**Exercise**
Repeat the entries exactly, keeping every line as it is.

**Records for this task**
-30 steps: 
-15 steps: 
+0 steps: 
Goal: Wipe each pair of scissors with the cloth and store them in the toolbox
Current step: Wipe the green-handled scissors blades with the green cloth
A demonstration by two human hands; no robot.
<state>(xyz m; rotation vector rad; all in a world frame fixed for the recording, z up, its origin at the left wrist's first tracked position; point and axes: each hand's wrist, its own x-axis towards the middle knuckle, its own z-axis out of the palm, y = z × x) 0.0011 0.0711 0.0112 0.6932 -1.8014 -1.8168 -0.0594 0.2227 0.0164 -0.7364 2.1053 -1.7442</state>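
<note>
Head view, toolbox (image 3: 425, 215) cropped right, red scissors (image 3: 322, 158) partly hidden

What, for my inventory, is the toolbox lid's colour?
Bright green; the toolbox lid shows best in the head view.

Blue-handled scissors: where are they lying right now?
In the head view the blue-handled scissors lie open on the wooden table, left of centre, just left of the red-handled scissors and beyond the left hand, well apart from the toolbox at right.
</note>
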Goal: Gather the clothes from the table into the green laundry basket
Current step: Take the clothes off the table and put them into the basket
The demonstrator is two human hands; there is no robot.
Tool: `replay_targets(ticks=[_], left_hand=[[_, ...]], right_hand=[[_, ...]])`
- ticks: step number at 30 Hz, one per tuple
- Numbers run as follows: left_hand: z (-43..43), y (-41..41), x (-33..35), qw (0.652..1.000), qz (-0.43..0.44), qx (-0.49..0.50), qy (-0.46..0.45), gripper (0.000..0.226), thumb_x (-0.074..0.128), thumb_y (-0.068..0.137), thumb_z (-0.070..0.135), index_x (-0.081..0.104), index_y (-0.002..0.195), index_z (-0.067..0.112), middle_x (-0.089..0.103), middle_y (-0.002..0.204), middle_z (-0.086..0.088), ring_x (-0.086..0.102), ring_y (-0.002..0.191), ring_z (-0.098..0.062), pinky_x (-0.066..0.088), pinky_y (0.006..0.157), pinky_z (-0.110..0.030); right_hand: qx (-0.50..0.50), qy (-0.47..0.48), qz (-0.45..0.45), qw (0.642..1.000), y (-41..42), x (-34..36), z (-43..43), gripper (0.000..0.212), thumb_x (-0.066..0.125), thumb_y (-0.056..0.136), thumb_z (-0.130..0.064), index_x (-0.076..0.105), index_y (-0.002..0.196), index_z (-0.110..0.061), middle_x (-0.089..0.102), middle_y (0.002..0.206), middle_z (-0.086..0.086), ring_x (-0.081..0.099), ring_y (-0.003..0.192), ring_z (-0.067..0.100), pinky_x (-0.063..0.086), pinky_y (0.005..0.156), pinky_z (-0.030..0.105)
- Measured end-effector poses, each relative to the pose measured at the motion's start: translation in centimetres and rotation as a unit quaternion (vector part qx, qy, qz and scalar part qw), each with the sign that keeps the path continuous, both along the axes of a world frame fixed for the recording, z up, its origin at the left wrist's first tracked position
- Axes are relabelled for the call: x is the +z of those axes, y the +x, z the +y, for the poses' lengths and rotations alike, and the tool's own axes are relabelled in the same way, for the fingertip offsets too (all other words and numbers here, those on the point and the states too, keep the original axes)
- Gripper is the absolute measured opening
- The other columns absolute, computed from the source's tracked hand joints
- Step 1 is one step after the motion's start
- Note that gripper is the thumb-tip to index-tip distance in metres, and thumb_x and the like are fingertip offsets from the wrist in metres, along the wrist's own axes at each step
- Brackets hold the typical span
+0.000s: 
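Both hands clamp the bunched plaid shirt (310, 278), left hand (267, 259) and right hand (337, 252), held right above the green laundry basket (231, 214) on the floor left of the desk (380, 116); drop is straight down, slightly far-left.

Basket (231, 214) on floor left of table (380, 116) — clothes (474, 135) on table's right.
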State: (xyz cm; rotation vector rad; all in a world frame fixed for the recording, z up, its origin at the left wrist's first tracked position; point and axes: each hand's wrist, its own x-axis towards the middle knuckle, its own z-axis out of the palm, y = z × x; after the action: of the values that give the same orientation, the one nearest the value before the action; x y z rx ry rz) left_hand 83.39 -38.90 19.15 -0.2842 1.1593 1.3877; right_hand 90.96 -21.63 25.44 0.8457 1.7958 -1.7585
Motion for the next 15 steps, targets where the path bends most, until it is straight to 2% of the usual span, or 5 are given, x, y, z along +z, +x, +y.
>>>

**Solution to this exercise**
-30 steps: 
-15 steps: 
+0 steps: 
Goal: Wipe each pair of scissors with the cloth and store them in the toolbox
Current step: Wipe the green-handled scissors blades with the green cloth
A demonstration by two human hands; no robot.
<state>(xyz m; rotation vector rad; all in a world frame fixed for the recording, z up, its origin at the left wrist's first tracked position; point and axes: each hand's wrist, its own x-axis towards the middle knuckle, its own z-axis out of the palm, y = z × x) 0.0011 0.0711 0.0112 0.6932 -1.8014 -1.8168 -0.0594 0.2227 0.0164 -0.7364 2.1053 -1.7442</state>
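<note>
Head view, toolbox (image 3: 425, 215) cropped right, red scissors (image 3: 322, 158) partly hidden

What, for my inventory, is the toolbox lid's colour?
Bright green; the toolbox lid shows best in the head view.

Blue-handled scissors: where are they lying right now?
In the head view the blue-handled scissors lie open on the wooden table, left of centre, just left of the red-handled scissors and beyond the left hand, well apart from the toolbox at right.
</note>
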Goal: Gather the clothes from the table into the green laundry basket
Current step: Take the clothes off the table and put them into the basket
The demonstrator is two human hands; there is no robot.
Tool: `replay_targets(ticks=[_], left_hand=[[_, ...]], right_hand=[[_, ...]])`
- ticks: step number at 30 Hz, one per tuple
- Numbers run as follows: left_hand: z (-43..43), y (-41..41), x (-33..35), qw (0.652..1.000), qz (-0.43..0.44), qx (-0.49..0.50), qy (-0.46..0.45), gripper (0.000..0.226), thumb_x (-0.074..0.128), thumb_y (-0.068..0.137), thumb_z (-0.070..0.135), index_x (-0.081..0.104), index_y (-0.002..0.195), index_z (-0.067..0.112), middle_x (-0.089..0.103), middle_y (-0.002..0.204), middle_z (-0.086..0.088), ring_x (-0.086..0.102), ring_y (-0.002..0.191), ring_z (-0.098..0.062), pinky_x (-0.066..0.088), pinky_y (0.006..0.157), pinky_z (-0.110..0.030); right_hand: qx (-0.50..0.50), qy (-0.47..0.48), qz (-0.45..0.45), qw (0.642..1.000), y (-41..42), x (-34..36), z (-43..43), gripper (0.000..0.212), thumb_x (-0.066..0.125), thumb_y (-0.056..0.136), thumb_z (-0.130..0.064), index_x (-0.076..0.105), index_y (-0.002..0.196), index_z (-0.110..0.061), middle_x (-0.089..0.102), middle_y (0.002..0.206), middle_z (-0.086..0.086), ring_x (-0.081..0.099), ring_y (-0.003..0.192), ring_z (-0.067..0.100), pinky_x (-0.063..0.086), pinky_y (0.005..0.156), pinky_z (-0.030..0.105)
- Measured end-effector poses, each relative to the pose measured at the motion's start: translation in centimetres and rotation as a unit quaternion (vector part qx, qy, qz and scalar part qw), each with the sign that keeps the path continuous, both along the axes of a world frame fixed for the recording, z up, its origin at the left wrist's first tracked position
- Axes are relabelled for the call: x is the +z of those axes, y the +x, z the +y, for the poses' lengths and rotations alike, and the tool's own axes are relabelled in the same way, for the fingertip offsets too (all other words and numbers here, those on the point and the states too, keep the original axes)
- Gripper is the absolute measured opening
- The other columns absolute, computed from the source's tracked hand joints
- Step 1 is one step after the motion's start
- Note that gripper is the thumb-tip to index-tip distance in metres, and thumb_x and the like are fingertip offsets from the wrist in metres, along the wrist's own axes at each step
- Brackets hold the typical span
+0.000s: 
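Both hands clamp the bunched plaid shirt (310, 278), left hand (267, 259) and right hand (337, 252), held right above the green laundry basket (231, 214) on the floor left of the desk (380, 116); drop is straight down, slightly far-left.

Basket (231, 214) on floor left of table (380, 116) — clothes (474, 135) on table's right.
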State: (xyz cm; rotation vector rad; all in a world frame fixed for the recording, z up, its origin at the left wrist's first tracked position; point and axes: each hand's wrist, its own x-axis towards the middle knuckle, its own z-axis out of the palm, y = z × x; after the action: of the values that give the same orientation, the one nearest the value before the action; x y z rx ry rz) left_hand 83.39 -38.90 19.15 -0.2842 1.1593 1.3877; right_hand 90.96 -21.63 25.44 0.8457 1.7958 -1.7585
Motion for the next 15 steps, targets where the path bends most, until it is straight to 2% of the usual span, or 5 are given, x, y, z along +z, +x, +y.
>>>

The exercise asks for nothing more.